Decreased expression of prostacyclin synthase (PGIS) is observed in the lung vasculature of patients with pulmonary arterial hypertension and the biosynthesis of prostacyclin (PGI2) may be impaired in chronic thromboembolic pulmonary hypertension (CTEPH). Whether it is genetically determined or develops as the disease progresses is unclear. A variable-number tandem repeat (VNTR) polymorphism has been detected in the 5'-upstream promoter region of the PGIS gene. It has been demonstrated that the alleles vary in size from three to seven repeats of nine base pairs, and transcriptional activity increased with the number of repeats. The purpose of the present study was to elucidate the association between the VNTR polymorphisms of the PGIS gene and CTEPH in Japanese subjects.

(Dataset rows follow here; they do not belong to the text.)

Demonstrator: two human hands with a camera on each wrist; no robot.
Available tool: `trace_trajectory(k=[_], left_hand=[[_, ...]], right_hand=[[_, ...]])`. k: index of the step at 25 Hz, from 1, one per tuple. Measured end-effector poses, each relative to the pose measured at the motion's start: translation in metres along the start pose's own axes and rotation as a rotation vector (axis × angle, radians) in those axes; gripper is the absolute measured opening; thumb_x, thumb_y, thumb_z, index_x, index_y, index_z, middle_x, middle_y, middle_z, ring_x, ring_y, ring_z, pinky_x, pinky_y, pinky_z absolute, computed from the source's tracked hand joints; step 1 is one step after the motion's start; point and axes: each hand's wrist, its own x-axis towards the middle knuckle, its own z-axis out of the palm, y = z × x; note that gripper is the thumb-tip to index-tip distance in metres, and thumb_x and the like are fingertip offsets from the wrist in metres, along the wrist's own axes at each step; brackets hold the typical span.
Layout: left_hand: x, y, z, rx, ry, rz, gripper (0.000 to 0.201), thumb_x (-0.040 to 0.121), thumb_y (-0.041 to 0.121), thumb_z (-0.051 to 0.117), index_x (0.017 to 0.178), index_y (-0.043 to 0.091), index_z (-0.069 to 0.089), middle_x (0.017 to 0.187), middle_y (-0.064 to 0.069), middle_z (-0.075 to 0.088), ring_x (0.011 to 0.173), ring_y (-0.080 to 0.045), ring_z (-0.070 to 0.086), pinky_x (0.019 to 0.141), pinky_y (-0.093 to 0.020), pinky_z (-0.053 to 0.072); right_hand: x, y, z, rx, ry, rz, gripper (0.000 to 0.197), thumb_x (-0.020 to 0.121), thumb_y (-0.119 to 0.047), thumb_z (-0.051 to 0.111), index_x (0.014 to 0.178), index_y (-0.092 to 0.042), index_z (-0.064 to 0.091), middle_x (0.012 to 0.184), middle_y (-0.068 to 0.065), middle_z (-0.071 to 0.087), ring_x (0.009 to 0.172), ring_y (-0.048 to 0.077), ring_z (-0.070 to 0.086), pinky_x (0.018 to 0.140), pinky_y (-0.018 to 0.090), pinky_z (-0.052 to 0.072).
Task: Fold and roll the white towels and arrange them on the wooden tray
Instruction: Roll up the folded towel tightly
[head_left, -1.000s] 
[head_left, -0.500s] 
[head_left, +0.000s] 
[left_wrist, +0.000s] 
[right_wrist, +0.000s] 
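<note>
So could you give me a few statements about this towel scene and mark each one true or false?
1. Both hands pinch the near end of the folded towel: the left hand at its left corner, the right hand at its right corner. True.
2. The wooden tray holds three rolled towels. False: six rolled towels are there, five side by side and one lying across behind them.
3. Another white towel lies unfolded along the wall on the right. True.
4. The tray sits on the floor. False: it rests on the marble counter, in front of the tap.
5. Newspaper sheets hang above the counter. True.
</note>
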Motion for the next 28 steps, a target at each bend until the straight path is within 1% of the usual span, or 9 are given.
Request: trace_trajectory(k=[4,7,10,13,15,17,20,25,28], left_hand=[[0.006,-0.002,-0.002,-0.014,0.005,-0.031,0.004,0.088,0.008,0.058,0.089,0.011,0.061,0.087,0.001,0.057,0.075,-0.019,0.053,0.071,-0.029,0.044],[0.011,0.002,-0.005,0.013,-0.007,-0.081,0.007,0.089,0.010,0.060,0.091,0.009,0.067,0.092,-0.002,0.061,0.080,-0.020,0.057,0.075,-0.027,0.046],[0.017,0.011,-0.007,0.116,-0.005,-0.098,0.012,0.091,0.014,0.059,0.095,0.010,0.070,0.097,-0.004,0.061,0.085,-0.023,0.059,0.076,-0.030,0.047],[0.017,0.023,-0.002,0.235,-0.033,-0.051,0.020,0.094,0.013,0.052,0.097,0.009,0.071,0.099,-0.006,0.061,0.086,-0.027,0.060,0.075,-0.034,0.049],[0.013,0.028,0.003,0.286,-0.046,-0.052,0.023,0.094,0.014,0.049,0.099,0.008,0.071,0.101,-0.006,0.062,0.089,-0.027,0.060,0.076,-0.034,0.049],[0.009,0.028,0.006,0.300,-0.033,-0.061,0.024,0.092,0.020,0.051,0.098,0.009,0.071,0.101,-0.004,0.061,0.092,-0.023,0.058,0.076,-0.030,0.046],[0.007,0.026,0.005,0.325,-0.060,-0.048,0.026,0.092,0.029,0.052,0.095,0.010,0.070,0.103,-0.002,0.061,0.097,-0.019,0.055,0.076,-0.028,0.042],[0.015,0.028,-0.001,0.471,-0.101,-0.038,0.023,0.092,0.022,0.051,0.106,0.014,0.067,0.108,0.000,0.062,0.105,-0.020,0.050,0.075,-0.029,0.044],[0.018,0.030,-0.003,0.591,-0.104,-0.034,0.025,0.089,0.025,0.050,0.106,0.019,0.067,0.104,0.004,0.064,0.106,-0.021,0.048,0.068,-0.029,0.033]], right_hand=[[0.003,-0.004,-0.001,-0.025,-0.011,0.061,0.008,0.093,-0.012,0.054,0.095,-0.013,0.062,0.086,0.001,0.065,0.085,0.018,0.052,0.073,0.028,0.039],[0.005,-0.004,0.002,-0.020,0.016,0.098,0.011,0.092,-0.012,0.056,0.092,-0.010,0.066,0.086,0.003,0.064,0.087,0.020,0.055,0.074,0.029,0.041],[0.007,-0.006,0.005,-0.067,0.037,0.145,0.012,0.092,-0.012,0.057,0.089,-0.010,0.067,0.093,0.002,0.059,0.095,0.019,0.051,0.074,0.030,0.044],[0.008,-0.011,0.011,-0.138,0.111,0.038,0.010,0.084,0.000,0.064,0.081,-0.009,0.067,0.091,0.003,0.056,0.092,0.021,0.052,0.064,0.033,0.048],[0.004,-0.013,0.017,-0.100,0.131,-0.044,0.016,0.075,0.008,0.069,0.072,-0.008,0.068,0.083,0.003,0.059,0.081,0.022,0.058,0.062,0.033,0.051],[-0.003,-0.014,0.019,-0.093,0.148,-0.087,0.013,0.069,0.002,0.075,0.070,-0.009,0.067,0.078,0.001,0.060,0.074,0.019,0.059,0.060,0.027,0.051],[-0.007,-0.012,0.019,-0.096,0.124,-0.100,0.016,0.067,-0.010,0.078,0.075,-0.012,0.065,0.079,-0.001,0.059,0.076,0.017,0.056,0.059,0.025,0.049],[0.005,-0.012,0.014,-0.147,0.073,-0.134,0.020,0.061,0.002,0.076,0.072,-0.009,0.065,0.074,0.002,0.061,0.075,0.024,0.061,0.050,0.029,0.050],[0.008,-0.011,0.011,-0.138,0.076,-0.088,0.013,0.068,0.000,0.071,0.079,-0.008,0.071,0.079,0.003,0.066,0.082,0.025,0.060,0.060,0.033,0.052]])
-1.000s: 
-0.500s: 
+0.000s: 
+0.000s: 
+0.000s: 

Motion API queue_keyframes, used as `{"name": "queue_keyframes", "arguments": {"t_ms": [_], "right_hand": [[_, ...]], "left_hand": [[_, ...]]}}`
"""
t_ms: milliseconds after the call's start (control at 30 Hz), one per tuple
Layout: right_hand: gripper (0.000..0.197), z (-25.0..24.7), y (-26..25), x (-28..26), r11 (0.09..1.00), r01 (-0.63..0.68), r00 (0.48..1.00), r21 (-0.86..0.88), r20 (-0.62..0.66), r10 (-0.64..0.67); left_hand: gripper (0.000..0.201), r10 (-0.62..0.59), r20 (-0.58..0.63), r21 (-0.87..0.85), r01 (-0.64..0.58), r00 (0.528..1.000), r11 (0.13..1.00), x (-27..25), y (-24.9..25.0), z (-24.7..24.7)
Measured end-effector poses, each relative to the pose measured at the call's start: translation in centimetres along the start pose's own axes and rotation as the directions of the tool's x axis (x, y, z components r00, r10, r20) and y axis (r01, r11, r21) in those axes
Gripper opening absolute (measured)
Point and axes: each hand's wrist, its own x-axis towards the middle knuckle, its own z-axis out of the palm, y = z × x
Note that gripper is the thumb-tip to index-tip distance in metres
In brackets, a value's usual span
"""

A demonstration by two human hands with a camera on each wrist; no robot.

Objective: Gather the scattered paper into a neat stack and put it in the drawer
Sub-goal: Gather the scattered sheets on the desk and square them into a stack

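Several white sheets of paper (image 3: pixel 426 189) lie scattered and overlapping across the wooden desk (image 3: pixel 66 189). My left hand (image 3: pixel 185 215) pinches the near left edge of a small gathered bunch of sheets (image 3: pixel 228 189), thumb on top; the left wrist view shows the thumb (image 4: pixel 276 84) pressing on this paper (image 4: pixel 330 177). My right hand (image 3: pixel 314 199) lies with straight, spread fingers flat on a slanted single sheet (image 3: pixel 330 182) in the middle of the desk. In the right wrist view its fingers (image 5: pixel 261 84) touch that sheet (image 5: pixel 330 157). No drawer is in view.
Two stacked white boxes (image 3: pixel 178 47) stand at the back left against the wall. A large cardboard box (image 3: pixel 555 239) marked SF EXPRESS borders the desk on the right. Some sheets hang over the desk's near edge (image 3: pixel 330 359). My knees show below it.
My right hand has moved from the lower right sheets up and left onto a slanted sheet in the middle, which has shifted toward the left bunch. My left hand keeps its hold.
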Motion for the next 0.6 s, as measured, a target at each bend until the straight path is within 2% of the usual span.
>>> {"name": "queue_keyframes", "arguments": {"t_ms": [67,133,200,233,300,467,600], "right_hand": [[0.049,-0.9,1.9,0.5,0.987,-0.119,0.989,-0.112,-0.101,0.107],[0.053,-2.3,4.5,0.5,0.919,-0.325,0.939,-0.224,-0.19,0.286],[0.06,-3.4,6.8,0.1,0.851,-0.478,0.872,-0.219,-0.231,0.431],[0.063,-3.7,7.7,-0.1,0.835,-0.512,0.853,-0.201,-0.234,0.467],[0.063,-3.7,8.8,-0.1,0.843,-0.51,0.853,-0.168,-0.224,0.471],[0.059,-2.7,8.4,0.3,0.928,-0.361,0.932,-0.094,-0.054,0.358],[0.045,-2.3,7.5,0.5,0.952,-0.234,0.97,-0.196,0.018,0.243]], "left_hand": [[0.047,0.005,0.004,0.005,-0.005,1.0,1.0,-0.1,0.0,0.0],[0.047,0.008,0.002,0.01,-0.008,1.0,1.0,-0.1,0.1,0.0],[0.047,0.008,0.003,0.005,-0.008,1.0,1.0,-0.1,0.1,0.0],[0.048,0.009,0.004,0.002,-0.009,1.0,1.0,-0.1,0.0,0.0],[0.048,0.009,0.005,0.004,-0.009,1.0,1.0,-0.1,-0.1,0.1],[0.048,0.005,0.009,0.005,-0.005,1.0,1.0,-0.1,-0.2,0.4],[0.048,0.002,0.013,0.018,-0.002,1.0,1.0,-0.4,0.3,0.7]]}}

Ninety patients with CTEPH and 144 control subjects were investigated for the presence of VNTR polymorphisms. Sixty-two blood samples were obtained from CTEPH patients and the plasma concentrations of prostacyclin and thromboxane A2 metabolites were measured.

VNTR polymorphisms in the prostacyclin synthase gene were grouped into L alleles (five, six and seven repeats) and S alleles (three and four repeats). The overall distribution of the alleles and genotypes were not significantly different between CTEPH patients and the control subjects. The patients with the LL genotype had higher plasma concentrations of 6-keto-prostaglandin F1alpha than patients with the LS and SS genotypes.

Our results suggested that the specific VNTR polymorphism in the 5'-upstream promoter region of the PGIS gene regulated prostacyclin production, but did not seem to be associated with the development of CTEPH in this patient population.